● **Assignment**:
Each line of the data below that contains "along" must be copied.

*** Opening of Given data ***

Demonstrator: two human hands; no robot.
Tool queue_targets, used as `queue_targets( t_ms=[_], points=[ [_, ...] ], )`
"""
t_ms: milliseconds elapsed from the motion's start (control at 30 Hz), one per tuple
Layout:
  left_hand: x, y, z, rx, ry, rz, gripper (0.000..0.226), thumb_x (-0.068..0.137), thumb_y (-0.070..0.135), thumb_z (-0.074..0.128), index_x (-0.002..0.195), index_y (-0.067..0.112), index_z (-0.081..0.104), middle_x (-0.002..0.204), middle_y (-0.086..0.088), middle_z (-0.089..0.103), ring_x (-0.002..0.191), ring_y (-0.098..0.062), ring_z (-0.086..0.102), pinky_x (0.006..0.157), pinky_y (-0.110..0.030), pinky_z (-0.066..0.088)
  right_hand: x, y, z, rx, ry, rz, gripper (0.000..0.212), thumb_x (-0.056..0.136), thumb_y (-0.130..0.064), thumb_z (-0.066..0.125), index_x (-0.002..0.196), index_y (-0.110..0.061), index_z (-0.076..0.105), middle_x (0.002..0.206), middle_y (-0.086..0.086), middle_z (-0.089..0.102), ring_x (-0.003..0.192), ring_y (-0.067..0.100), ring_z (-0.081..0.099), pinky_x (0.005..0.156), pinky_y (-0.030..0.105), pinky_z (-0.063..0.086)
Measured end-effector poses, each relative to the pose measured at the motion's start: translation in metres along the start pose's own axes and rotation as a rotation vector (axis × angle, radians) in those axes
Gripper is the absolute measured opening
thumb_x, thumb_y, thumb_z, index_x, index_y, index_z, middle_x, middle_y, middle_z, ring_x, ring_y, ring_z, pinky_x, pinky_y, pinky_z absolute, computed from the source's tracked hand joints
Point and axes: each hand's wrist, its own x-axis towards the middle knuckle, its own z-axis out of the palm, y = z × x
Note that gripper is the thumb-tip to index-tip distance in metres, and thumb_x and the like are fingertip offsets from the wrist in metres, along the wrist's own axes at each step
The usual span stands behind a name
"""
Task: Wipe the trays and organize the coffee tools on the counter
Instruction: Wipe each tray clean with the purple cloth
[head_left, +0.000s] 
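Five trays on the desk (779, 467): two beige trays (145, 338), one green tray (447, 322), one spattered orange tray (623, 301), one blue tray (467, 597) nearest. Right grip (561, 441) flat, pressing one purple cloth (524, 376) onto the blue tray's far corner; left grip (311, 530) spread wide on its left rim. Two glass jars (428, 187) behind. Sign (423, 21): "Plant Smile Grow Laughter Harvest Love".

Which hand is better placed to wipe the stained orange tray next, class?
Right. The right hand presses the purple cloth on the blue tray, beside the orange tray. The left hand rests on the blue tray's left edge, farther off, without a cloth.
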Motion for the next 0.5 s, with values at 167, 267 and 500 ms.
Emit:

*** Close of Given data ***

● **Answer for this exercise**:
Measured end-effector poses, each relative to the pose measured at the motion's start: translation in metres along the start pose's own axes and rotation as a rotation vector (axis × angle, radians) in those axes
Note that gripper is the thumb-tip to index-tip distance in metres, and thumb_x and the like are fingertip offsets from the wrist in metres, along the wrist's own axes at each step

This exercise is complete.